Family at war as nephew of UKIP candidate defects to Tories

David Fowler
David Fowler

The UKIP man who hopes to unseat John Bercow at the general election received a shock this week after his nephew has defected to the Tories.

Buckingham parliamentary candidate David Fowler’s nephew Paul Irwin, who represents Waddesdon and Stone on Bucks County Council says he originally joined UKIP because of his uncle, and only stayed in the party as long as he did out of loyalty.

Councillor Paul Irwin

Councillor Paul Irwin

He now says that his uncle has ‘disowned’ him, although Mr Fowler said that while he is ‘oviously not happy’, he still loves his nephew.

Mr Irwin said: “I was never quite comfortable with UKIP.

“I am middle of centre but I am not right wing. UKIP isn’t a racist party but there are racist people in it and their policies just don’t stack up.

“My uncle has now disowned me, but if you have to say things like that to get someone to stay that’s not right.

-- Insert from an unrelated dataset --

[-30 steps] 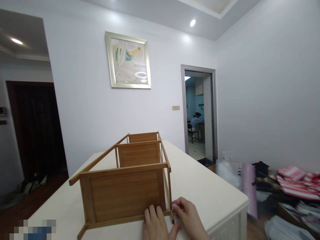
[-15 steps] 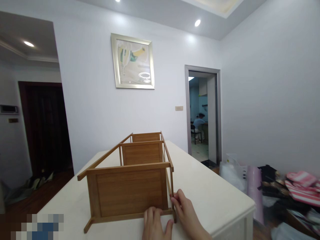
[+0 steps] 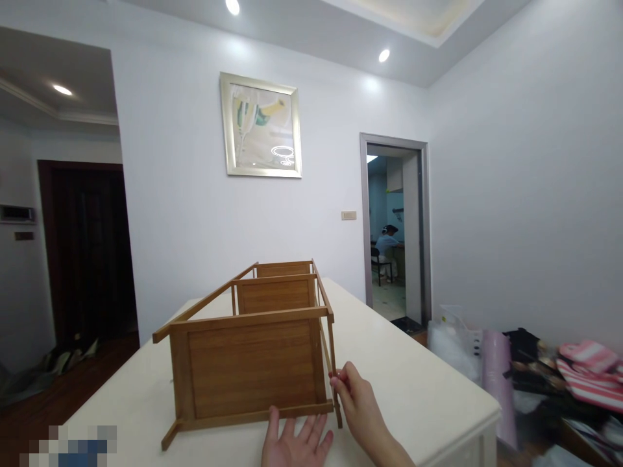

He added: “I am trying to leave respectfully. I have always been supported by the Conservatives since I became a councillor, never by UKIP as they don’t have group meetings. They are very amateurish.

“There are an awful lots of egos and I feel like the party has grown too fast for it to cope with.

“I haven’t left for a job, I don’t want to be a cabinet member, I just love doing things in my ward and I have had so much support from people in Waddesdon.”

Plumber Mr Fowler, who also lives in Waddeson, said that while he and the party are upset, he still loves his nephew and will not break off contact.

He said: “I’m obviously not happy about it and am not particularly friendly with him at the moment, but at the end of the day he’s family and I love him to bits.

“I think he has been ill-advised by the Tories and I think he has made the wrong decision.”

He added: “I’ve spent twenty years of my life fighting the Tories and one of the people that I really trusted to be on my side has gone in the opposite direction, that I can’t understand.”

Mr Fowler also said that many people in the party, as well as his constituents are upset by Mr Irwin’s decision.

“I don’t think he realises the amount of anger it has caused, people are calling him Mussolini because he has changed sides.

“I think the honourable thing to do would be to have a by-election and see what the people want.”

He added: “But at the end of the day there have been lots of instances, not least in football where family members support different things and they don’t kill each other over it, he’s a good honest man and there isn’t a bad bone in his body.”